Task to complete: Only one stretch of the records below should be repeated. It starts with the line containing "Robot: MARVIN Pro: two" and goes on through the line containing "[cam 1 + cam", exactly as written.

[Stored data]
▬▬▬▬▬▬

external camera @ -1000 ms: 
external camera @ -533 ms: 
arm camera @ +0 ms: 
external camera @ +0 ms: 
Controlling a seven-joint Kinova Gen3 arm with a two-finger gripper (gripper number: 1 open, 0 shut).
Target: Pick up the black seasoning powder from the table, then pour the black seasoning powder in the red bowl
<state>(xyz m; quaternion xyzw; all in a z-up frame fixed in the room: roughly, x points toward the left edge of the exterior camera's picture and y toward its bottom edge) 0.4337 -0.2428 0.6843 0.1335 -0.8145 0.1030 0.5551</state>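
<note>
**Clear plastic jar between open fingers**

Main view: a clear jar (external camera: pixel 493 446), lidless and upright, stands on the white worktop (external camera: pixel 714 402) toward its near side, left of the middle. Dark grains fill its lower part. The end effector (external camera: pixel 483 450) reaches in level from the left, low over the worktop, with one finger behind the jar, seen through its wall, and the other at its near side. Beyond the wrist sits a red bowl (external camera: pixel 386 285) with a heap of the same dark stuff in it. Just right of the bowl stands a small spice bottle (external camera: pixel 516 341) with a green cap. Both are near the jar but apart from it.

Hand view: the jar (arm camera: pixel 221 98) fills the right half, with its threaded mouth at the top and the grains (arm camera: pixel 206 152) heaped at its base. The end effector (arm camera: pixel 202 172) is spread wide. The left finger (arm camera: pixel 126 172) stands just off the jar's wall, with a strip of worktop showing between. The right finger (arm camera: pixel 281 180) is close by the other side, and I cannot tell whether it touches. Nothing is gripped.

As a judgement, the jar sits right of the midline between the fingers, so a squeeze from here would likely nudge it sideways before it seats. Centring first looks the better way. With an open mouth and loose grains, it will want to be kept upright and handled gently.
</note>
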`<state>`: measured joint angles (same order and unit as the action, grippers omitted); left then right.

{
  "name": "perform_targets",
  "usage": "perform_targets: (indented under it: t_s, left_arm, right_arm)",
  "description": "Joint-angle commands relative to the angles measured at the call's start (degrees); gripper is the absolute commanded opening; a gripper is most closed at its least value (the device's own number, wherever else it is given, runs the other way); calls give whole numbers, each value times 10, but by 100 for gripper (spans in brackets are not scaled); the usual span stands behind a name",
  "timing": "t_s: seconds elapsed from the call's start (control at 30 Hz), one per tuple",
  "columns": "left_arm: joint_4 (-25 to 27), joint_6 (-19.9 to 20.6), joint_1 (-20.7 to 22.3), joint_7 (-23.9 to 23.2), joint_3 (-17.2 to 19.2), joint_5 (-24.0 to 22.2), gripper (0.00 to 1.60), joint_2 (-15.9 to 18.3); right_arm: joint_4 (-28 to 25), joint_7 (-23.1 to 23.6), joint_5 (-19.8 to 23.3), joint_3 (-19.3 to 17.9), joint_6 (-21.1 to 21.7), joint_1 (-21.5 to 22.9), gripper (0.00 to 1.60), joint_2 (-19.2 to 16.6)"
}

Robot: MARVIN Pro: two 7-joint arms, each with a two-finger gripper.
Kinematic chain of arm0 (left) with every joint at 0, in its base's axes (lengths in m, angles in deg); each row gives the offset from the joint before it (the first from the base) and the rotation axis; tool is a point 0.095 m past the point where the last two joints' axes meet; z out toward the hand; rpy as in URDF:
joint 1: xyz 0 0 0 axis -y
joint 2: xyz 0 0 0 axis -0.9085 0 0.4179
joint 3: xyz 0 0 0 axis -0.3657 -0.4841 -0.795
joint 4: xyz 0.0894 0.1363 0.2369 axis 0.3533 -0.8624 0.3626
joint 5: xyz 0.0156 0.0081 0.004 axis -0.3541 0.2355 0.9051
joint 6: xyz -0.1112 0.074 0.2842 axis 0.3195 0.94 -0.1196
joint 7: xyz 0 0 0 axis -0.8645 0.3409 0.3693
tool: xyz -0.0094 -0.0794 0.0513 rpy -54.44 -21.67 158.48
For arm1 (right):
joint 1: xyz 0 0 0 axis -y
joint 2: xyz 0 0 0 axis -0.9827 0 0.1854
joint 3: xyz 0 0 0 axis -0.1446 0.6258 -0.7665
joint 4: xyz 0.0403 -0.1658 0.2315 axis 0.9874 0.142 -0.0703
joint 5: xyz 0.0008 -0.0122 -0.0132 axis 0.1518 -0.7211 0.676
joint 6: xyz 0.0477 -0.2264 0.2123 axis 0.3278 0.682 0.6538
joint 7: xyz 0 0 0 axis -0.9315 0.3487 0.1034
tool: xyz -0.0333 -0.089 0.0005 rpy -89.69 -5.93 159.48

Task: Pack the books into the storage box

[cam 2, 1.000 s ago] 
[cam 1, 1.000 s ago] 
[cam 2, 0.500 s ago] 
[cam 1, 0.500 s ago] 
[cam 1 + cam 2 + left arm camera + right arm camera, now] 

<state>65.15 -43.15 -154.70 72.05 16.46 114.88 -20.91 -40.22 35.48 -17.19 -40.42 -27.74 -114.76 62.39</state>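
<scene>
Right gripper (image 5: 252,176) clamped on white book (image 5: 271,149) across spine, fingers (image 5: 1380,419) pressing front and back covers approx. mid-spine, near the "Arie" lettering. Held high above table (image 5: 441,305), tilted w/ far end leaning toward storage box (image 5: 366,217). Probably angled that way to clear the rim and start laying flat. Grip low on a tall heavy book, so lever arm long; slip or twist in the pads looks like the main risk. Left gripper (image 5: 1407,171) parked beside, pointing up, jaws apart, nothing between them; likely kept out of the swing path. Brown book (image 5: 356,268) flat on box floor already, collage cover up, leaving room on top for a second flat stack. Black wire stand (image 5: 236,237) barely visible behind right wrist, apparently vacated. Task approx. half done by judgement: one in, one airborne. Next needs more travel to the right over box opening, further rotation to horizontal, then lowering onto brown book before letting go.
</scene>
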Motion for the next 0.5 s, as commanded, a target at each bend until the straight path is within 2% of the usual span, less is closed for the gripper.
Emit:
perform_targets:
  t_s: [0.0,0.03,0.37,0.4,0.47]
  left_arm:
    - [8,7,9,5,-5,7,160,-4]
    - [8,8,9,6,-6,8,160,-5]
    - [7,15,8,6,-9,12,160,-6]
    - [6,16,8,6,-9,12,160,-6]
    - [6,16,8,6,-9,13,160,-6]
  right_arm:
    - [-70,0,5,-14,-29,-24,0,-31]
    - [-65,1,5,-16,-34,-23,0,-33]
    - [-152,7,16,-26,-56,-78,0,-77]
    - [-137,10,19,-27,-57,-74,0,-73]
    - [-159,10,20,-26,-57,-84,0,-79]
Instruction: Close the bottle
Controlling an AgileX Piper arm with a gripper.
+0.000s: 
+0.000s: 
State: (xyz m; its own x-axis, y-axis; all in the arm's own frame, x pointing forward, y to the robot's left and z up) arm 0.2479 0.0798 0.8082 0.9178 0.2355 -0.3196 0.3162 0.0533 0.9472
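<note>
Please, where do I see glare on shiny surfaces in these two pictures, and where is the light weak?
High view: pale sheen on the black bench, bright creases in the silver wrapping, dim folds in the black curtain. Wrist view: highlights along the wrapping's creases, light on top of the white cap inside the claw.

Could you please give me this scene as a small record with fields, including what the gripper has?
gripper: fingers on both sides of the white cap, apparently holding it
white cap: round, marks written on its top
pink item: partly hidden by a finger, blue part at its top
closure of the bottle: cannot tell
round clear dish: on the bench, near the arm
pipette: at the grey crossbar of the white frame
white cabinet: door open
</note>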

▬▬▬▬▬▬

Response area:
Robot: MARVIN Pro: two 7-joint arms, each with a two-finger gripper.
Kinematic chain of arm0 (left) with every joint at 0, in its base's axes (lengths in m, angles in deg); each row gives the offset from the joint before it (the first from the base) and the rotation axis; tool is a point 0.095 m past the point where the last two joints' axes meet; z out toward the hand; rpy as in URDF:
joint 1: xyz 0 0 0 axis -y
joint 2: xyz 0 0 0 axis -0.9085 0 0.4179
joint 3: xyz 0 0 0 axis -0.3657 -0.4841 -0.795
joint 4: xyz 0.0894 0.1363 0.2369 axis 0.3533 -0.8624 0.3626
joint 5: xyz 0.0156 0.0081 0.004 axis -0.3541 0.2355 0.9051
joint 6: xyz -0.1112 0.074 0.2842 axis 0.3195 0.94 -0.1196
joint 7: xyz 0 0 0 axis -0.8645 0.3409 0.3693
tool: xyz -0.0094 -0.0794 0.0513 rpy -54.44 -21.67 158.48
For arm1 (right):
joint 1: xyz 0 0 0 axis -y
joint 2: xyz 0 0 0 axis -0.9827 0 0.1854
joint 3: xyz 0 0 0 axis -0.1446 0.6258 -0.7665
joint 4: xyz 0.0403 -0.1658 0.2315 axis 0.9874 0.142 -0.0703
joint 5: xyz 0.0008 -0.0122 -0.0132 axis 0.1518 -0.7211 0.676
joint 6: xyz 0.0477 -0.2264 0.2123 axis 0.3278 0.682 0.6538
joint 7: xyz 0 0 0 axis -0.9315 0.3487 0.1034
tool: xyz -0.0333 -0.089 0.0005 rpy -89.69 -5.93 159.48

Task: Pack the books into the storage box

[cam 2, 1.000 s ago] 
[cam 1, 1.000 s ago] 
[cam 2, 0.500 s ago] 
[cam 1, 0.500 s ago] 
[cam 1 + cam 2 + left arm camera + right arm camera, now] 

No more output is expected here.